**Source records**

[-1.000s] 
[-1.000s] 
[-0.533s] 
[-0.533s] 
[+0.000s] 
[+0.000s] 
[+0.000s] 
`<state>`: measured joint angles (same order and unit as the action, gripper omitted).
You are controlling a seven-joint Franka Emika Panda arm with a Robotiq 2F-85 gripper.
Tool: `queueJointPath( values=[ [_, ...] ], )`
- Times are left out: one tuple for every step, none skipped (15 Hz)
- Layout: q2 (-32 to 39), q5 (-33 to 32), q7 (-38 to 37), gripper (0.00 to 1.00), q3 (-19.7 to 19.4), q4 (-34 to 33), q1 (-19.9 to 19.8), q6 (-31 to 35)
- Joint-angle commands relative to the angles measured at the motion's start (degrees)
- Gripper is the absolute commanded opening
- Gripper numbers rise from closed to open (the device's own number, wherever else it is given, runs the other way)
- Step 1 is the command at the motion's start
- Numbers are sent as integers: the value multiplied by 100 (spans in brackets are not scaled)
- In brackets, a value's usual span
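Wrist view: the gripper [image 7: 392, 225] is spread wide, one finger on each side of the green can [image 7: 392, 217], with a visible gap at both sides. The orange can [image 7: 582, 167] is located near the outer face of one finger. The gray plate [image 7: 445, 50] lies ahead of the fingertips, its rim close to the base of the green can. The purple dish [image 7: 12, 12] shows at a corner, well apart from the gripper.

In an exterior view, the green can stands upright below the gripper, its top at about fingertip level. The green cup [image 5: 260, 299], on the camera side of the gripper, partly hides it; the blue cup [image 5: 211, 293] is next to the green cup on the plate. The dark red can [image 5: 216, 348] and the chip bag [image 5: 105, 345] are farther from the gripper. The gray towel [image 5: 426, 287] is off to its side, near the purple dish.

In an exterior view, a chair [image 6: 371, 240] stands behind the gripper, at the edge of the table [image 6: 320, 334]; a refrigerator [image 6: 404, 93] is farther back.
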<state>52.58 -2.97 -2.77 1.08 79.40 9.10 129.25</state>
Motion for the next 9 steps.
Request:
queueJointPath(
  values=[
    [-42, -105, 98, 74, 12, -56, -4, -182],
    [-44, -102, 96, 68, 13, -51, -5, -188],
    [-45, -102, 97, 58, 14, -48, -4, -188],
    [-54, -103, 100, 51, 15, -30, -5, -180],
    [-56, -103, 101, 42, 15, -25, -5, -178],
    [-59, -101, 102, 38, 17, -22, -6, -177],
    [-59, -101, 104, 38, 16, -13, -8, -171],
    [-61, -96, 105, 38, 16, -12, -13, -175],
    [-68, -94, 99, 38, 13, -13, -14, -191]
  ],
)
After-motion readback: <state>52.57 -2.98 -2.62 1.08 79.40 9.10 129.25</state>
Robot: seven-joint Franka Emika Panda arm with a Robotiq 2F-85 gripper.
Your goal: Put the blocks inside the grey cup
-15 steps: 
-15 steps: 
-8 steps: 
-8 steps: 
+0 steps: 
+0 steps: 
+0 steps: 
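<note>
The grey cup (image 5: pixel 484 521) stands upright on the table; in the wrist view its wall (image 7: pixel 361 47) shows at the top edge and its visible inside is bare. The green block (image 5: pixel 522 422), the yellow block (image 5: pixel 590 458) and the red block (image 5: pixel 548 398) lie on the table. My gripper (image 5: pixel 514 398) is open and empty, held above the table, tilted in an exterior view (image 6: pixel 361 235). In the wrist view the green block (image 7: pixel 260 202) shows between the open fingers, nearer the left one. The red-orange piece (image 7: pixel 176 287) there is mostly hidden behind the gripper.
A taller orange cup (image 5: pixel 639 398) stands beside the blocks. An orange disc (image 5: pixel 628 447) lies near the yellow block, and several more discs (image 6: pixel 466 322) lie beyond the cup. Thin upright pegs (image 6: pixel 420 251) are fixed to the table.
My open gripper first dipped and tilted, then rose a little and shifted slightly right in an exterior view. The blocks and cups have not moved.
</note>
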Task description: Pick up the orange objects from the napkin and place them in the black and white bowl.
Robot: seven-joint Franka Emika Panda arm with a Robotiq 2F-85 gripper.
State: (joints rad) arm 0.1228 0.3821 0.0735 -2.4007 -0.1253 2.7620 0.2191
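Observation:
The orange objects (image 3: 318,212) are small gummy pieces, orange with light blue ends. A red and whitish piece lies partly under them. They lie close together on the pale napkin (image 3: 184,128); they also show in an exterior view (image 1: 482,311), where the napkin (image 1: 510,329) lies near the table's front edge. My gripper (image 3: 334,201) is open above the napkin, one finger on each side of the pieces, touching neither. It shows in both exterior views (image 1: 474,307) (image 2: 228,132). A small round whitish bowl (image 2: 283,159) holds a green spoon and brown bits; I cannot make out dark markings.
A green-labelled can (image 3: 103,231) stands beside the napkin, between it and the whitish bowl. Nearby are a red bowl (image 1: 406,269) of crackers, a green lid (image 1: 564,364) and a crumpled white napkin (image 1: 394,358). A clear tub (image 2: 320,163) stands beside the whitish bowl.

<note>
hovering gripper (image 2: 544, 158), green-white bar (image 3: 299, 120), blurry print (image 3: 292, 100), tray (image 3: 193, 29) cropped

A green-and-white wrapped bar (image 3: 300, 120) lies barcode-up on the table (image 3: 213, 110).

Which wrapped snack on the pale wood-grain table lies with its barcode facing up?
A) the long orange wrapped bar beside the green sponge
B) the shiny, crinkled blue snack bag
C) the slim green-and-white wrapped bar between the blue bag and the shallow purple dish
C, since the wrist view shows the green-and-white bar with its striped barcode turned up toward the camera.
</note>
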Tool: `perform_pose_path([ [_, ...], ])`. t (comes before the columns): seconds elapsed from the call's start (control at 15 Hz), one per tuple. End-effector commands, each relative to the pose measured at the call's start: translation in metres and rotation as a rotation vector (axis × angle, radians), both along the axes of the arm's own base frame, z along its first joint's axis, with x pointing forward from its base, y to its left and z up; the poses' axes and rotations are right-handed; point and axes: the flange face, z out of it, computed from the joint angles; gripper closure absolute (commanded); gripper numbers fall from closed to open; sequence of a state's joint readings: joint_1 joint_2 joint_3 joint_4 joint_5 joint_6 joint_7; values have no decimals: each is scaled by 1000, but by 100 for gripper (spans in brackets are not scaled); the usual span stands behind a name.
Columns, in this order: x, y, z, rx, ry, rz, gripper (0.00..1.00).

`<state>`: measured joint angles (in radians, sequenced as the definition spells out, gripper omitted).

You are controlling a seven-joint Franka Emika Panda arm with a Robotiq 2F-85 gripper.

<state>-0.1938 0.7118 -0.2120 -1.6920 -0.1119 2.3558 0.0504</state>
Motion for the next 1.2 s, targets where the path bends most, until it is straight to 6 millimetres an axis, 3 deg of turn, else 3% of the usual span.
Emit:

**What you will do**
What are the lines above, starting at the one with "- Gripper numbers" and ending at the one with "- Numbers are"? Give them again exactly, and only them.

**Exercise solution**
- Gripper numbers rise from closed to open (the device's own number, wherever else it is given, runs the other way)
- Step 1 is the command at the motion's start
- Numbers are sent as integers: the value multiplied by 100 (spans in brackets are not scaled)

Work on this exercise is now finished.